Por eso es fundamental comprender la naturaleza de las redes neuronales utilizadas como herramientas para entender la naturaleza de la realidad. Como explicamos en este artículo en el que comparamos dos redes neuronales: 1) el modelo holográfico generalizado (GHM) y 2) las redes neuronales artificiales, el GHM no es una caja negra de nodos conectados con sus respectivos pesos simulando una red. Va más lejos, ya que podemos seguir la mecánica del flujo de información a todo lo largo del proceso. El último trabajo de Nassim Haramein, Cyprien Guermonprez y Olivier Alirol, titulado El origen de la masa y la naturaleza de la gravedad [5] aborda los fundamentos sobre los que se asienta la GHM, mostrando que las propiedades físicas como la masa, los campos y las fuerzas emergen del flujo de información del plasma de Planck y de las fluctuaciones del vacío que componen el vacío cuántico, preservando la fisicalidad del flujo de información, desde la escala de Planck hasta la escala universal.
Estas teorías se intersectan con la hipótesis de la simulación, que postula que nuestro universo podría ser una sofisticada simulación informática, sugiriendo un universo potencialmente programable, donde las leyes fundamentales de la física podrían ser análogas a los algoritmos y pesos de una red neuronal. Sin embargo, el principio holográfico generalizado, un concepto procedente de la física teórica, introduce un convincente contrapunto a esta visión. Este principio insinúa una interconexión fundamental del universo que trasciende la simple programación o simulación, incluso si dicha conectividad se comportara como una red neuronal cosmológica.

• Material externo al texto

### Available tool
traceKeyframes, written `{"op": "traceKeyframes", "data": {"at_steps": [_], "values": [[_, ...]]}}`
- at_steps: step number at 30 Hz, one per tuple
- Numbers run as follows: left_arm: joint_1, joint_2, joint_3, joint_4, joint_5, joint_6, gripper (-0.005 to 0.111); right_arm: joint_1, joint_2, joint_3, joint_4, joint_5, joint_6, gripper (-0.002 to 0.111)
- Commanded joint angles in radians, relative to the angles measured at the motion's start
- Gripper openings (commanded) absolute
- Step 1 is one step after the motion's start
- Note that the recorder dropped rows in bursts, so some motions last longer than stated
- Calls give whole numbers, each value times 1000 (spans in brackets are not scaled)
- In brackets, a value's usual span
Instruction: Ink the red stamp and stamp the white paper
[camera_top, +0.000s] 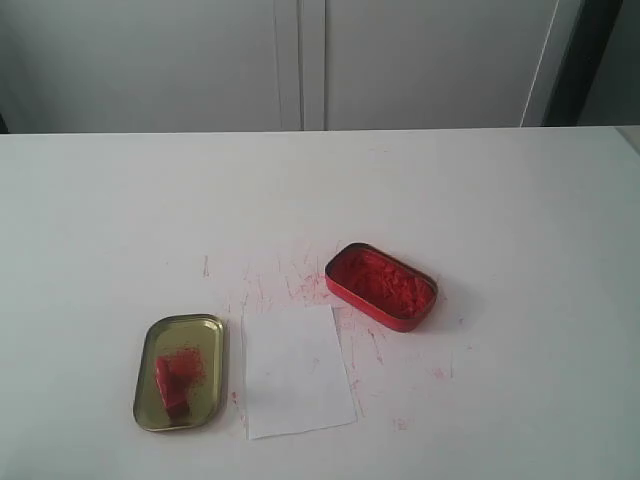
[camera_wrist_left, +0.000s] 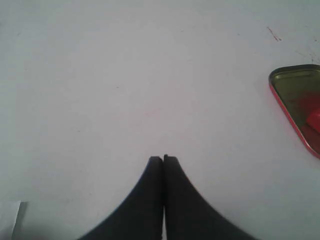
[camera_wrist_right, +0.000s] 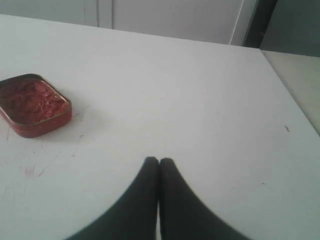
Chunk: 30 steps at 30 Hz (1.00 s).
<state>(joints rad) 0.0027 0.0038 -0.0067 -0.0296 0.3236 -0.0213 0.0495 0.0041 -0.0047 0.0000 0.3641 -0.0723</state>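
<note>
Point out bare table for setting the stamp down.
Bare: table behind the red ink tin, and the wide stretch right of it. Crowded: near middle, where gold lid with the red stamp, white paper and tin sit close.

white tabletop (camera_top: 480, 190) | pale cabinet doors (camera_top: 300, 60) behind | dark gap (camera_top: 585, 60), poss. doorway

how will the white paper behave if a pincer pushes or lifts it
The white paper looks thin and lies flat on the table, so it would probably slide when pushed and be hard to pinch by an edge. Lifted, it would likely droop.
</note>
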Motion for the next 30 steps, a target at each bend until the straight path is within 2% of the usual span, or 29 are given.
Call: {"op": "traceKeyframes", "data": {"at_steps": [1, 30], "values": [[-3, -4, 7, 5, 9, -1, 0, 1, -4, 5, 0, -14, -2, 0], [-3, -4, 7, 5, 9, -1, 0, 1, -4, 5, 0, -56, -2, 0]]}}
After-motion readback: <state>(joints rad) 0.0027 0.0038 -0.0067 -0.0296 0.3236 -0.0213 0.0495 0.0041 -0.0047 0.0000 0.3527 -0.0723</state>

El principio holográfico sugiere que la información contenida en un volumen de espacio puede describirse mediante la información codificada en su frontera. Y la generalizacion del principio holográfico va más lejos, ya que explica cómo la masa en reposo es el resultado inercial de la transmision de información desde el volumen a la superficie, por la incapacidad que tiene un sistema acotado de expresar a traves de su superficie toda la informacion que contiene en su volumen. Esto, aunado a los procesos de entrelazamiento cuántico subyacentes, implica un nivel de complejidad e interconexión en el tejido de la realidad que puede no ser totalmente reproducible ni siquiera por las simulaciones o redes neuronales más avanzadas. Apunta a una estructura subyacente de la existencia que quizá sea demasiado intrincada y esté fundamentalmente interconectada como para reducirla a una mera programación o simulación, incluso si se pudieran insertar procesos estocásticos en la red neuronal artificial.
En conclusión, el Premio Nobel de Física 2024 reconoce un trabajo pionero que ha hecho posible la revolución de la IA que estamos experimentando hoy en día. Mientras seguimos ampliando los límites de lo que es posible con las redes neuronales artificiales, debemos ser conscientes tanto del enorme potencial como de los retos éticos que plantean estas tecnologías. El trabajo de Hopfield y Hinton no sólo nos recuerda que la investigación fundamental en física y otras ciencias puede conducir a tecnologías transformadoras con implicaciones de gran alcance para la sociedad, sino que también nos desafía a reconsiderar nuestra comprensión de la consciencia, la realidad y la propia naturaleza de la información.
Referencias
[1] Hopfield, J. J. (1982). Neural networks and physical systems with emergent collective computational abilities. Proceedings of the National Academy of Sciences, 79(8), 2554-2558.
[2] Ackley, D. H., Hinton, G. E., & Sejnowski, T. J. (1985). A learning algorithm for Boltzmann machines. Cognitive science, 9(1), 147-169.
[3] Rolls, E. T., & Treves, A. (1998). Neural networks and brain function. Oxford University Press.
[4] Hassabis, D., Kumaran, D., Summerfield, C., & Botvinick, M. (2017). Neuroscience-inspired artificial intelligence. Neuron, 95(2), 245-258.
[5] Nassim Haramein, Cyprien Guermonprez, & Olivier Alirol. (2023). The Origin of Mass and the Nature of Gravity. DOI: 10.5281/zenodo.8381114.